Senate Version of One Big Beautiful Bill Heading the Right Direction, but it Still Needs More Work
Taxpayers Protection Alliance
June 25, 2025
The Senate has released its version of the One Big Beautiful Bill Act (OBBBA), introducing various changes to the House of Representatives’ proposal as the bill goes through the reconciliation process. On some critical issues, the Senate version has improved upon the House version. However, despite these improvements, OBBBA still comes up short of achieving its objective of extending critical tax relief while addressing the nation’s pressing fiscal problems. Congress needs to pay close attention to the bill and tackle the hardest issues head-on, which will require significant time and arduous deliberation. Congress should not hamstring itself with unnecessary deadlines, which would rush the process and produce a subpar final product that will hurt taxpayers and businesses.
OBBBA Tax Reform Wins
OBBBA’s strongest group of proposals resides in its tax reform efforts, particularly in making permanent some of the landmark temporary provisions in the Tax Cuts and Jobs Act (TCJA).
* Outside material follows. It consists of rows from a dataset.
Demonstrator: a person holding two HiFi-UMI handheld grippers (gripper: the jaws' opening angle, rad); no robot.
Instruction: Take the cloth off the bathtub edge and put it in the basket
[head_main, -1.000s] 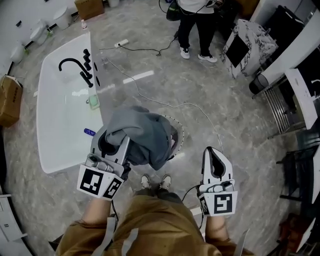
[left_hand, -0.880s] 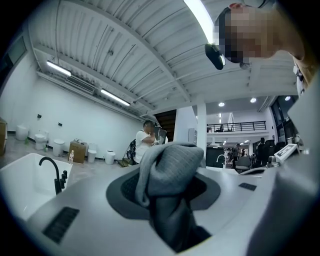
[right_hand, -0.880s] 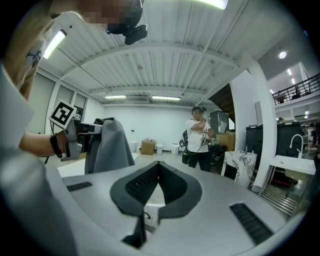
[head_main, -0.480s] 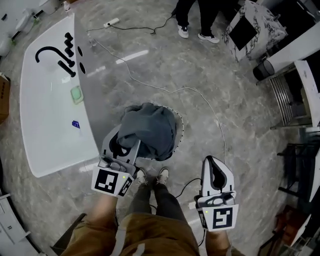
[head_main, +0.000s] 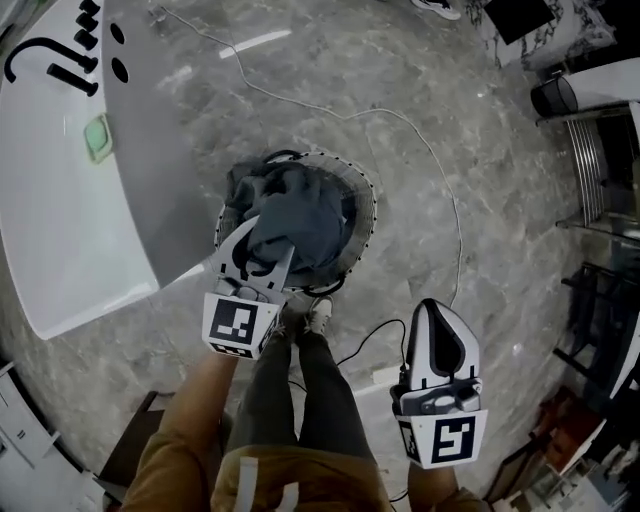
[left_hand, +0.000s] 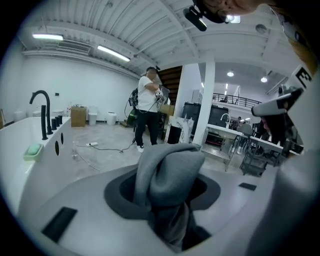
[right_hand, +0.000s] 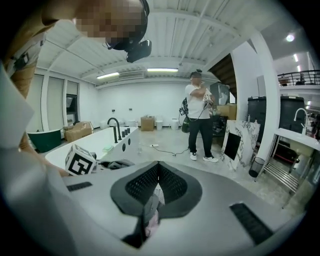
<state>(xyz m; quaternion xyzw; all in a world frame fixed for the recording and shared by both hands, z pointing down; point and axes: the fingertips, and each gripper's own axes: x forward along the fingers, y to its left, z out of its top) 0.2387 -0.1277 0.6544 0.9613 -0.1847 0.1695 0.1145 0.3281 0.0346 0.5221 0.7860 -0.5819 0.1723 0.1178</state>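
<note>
Grey cloth (head_main: 300, 215) clamped in my left gripper (head_main: 268, 243), hanging over the basket (head_main: 366, 210), bulk within its rim. Right gripper (head_main: 440, 312) closed, empty, well apart. Recommend lowering until all folds clear the rim before releasing.

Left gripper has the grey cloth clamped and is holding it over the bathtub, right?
Not quite. The left gripper does have the grey cloth clamped, but it holds it over the basket, not the bathtub, which lies off to the left on the floor. The head view shows this.
</note>
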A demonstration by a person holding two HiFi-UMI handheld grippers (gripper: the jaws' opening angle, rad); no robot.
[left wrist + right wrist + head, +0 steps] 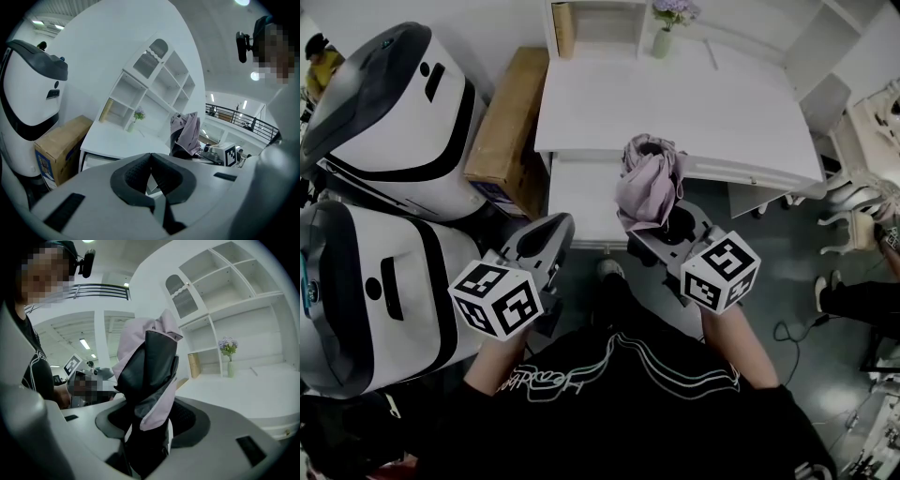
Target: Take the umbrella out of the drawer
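The right tool point(146, 425) pinches the folded pink-and-black umbrella point(146, 366), which stands upright between its jaws, the white bench point(675, 103) just beyond. The left tool point(151, 164), alongside, is pressed together on nothing.

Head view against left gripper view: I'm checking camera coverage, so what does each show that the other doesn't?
Only the head view shows the left gripper from outside, with its marker cube, and the person's black shirt. Only the left gripper view shows that gripper's jaws together on nothing, the shelf unit's upper compartments and a railing. Both show the pink umbrella clamped in the right gripper, the white desk, the cardboard box and the flower vase.
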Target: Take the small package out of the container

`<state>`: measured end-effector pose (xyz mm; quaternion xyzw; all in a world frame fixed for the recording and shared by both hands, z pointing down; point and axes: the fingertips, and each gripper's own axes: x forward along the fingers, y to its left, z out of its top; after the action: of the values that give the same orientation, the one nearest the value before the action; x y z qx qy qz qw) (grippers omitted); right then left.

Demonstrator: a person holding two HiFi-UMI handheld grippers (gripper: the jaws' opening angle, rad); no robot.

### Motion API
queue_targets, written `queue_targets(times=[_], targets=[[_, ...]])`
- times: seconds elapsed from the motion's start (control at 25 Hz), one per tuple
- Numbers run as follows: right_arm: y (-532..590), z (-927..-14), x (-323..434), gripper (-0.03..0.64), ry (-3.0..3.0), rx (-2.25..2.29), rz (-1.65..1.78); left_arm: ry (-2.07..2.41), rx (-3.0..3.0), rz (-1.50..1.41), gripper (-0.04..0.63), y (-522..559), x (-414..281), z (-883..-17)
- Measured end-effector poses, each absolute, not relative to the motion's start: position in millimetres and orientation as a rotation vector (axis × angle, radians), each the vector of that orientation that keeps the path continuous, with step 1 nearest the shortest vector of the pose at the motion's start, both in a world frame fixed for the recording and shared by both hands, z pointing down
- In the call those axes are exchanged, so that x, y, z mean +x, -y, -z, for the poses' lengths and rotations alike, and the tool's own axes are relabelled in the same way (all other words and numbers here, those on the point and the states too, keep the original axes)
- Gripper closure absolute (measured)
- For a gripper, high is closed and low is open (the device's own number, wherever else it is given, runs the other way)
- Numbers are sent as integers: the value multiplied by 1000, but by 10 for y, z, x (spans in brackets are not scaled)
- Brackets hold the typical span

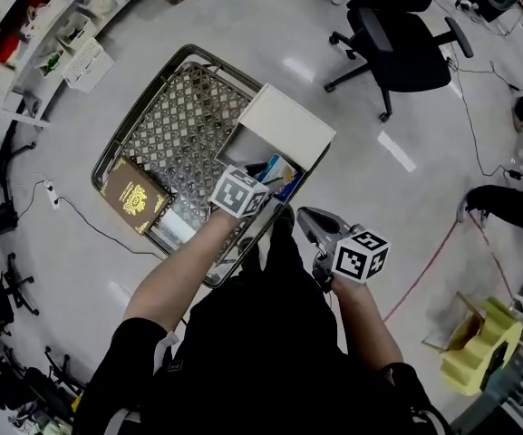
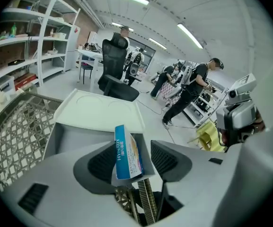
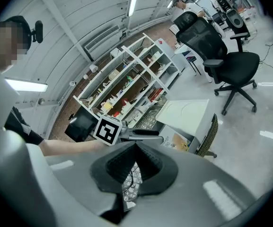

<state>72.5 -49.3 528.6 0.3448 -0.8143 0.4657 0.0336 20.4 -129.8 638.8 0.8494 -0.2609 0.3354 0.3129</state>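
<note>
The small blue-and-white package (image 2: 127, 152) stands tilted between the jaws of my left gripper (image 2: 132, 157), which is shut on it. It is low over the near corner of the white container (image 2: 74, 136), whose lid (image 2: 98, 110) is folded back. From above, the left gripper (image 1: 268, 178) reaches into the container (image 1: 243, 143) at its near right end, and the package (image 1: 276, 170) shows just past the marker cube. My right gripper (image 1: 305, 217) hangs shut and empty just outside the basket's near rim. In its own view the right gripper (image 3: 135, 167) has its pads together.
The container sits in a woven wire basket (image 1: 175, 125) on the floor. A brown box with a gold emblem (image 1: 134, 195) also lies in the basket. A black office chair (image 1: 397, 39) stands beyond, shelves (image 1: 53, 34) are at the left, and a yellow object (image 1: 479, 347) lies at the right. People (image 2: 193, 89) work in the background.
</note>
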Motion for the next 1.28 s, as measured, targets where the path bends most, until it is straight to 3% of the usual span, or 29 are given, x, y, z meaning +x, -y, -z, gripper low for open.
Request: queue_targets(times=[0.64, 0.84, 1.28], targets=[[348, -5337, 1022, 606, 2463, 1193, -1459, 613, 2355, -761, 385, 1223, 603, -6093], [425, -5350, 1166, 606, 2454, 1222, -1461, 561, 2337, -688, 439, 1186, 704, -6056], [480, -5364, 1192, 606, 2453, 1193, -1459, 605, 2352, -642, 439, 1201, 755, -6052]])
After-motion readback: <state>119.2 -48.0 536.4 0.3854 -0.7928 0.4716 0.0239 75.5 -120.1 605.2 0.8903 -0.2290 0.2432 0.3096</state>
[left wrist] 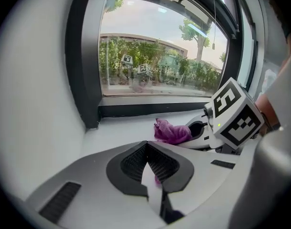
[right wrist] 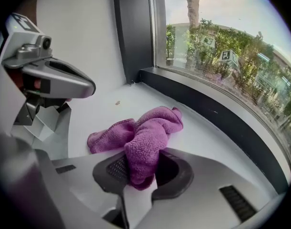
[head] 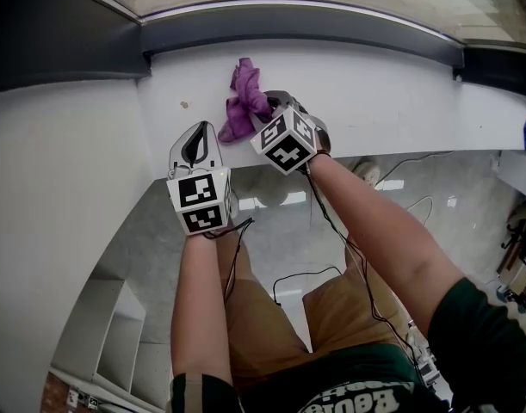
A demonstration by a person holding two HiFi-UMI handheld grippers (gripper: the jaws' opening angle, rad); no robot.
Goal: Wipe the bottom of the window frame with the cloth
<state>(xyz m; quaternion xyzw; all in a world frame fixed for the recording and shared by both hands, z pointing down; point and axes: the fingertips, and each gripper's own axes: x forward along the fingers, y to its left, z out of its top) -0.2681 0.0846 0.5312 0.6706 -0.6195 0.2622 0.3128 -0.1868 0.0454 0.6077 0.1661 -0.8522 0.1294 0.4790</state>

For example, it extends TCJA’s lower marginal income tax rates, extends and increases the standard deduction, caps or limits various itemized deductions, expands business expenses qualified for expensing, and increases the thresholds of assets considered under estate and gift taxes, among other measures. The key success of the TCJA was that it brilliantly simplified the tax code while providing significant tax relief for both businesses and individuals, fueling economic growth and improving taxpayers’ quality of life. The Senate version of OBBB would do much to extend the benefits for future generations of Americans.
More Tax Reform Work to be Done
Some proposals included in OBBBA could erase some of that progress. The introduction of provisions like no tax on tips, overtime, or Social Security are gimmicks and would unnecessarily add more complexity to the tax code, in direct contradiction of the objective of the TCJA. The Senate version has correctly identified the flaws in this proposal, adding significant caps and guardrails on these tax exemptions to the version delivered by the House. Additionally, the Senate curtailed the House proposal to raise of the State and Local Tax (SALT) deduction cap, reeling it back to its TCJA level. While this is progress, Americans would be better served by the elimination of these distortions and their replacement with broad-based tax reliefs. Alternatively, this revenue could be used to either shrink the deficit or service the nation’s ballooning debt.
Other misguided tax proposals from OBBBA are the introduction of remittance taxes, alongside the increases in endowment taxes and Section 899 taxes on foreign investment. These taxes could introduce burdensome compliance schemes (such as the remittance tax with the exemption for U.S. citizens), and others could generate significant disruptions for foreign investment in the U.S. and undermine charitable giving.
Mixed Record on Non-Tax Provisions
Aside from the tax provisions, OBBBA has been a mixed bag with respect to regulatory and spending reform. For example, the bill had initially pushed for an aggressive phaseout of the Inflation Reduction Act (IRA) and its onerous and distortionary tax credits. Undoing (or repealing) one of the most expensive bills in American history should be a major priority if Congress is serious about reducing spending and debt. Unfortunately, the Senate version of OBBBA goes with a more limited phaseout of the IRA.
The bill also would introduce egregious price controls through the Most Favored Nation (MFN) pricing model for medications. The MFN model would set international pricing benchmarks by linking reimbursement for high-cost medications for Medicare Part B to the lowest price paid by comparable nations. While failing to lower real costs for patients, MFN simultaneously threatens to stifle medical innovation. By arbitrarily capping reimbursement based upon international pricing, the MFN model undermines the United States’ global biopharmaceutical leadership. Reduced revenues and uncertainty will hamper critical investment in research and development, especially for treatments for rare and debilitating disease.
HSAs offer a “triple tax advantage” by allowing pre-tax contributions for individuals and families with high-deductible health plans (HDHPs), tax-free investment growth, and tax-free withdrawals when used for qualified medical expenses. HSAs are an excellent savings tool that enable Americans to save for health-related expenses throughout their lives. Some of the HSA provisions that were stripped from the Senate version include increased contribution limits, casting a wider net of patients, and broadening the definition of HSA qualified expenses. The HSA expansion provisions in the OBBB House passed version is an excellent step toward health care freedom and should be included in the final version of the bill.
Conclusion
As OBBBA goes into the last stretch of the reconciliation process for further negotiation, there are many opportunities for improvement. The tax reform backbone of the bill is largely positive, and some of its worst shortcomings are trending in the right direction. The upcoming negotiation will likely be arduous and lengthy, but policymakers should take their duty to taxpayers seriously and ensure that all the kinks have been worked out before enacting a final bill under an arbitrary deadline. Congress should dedicate the necessary time and resources during this last stretch, instead of rushing to present a flawed bill to the public.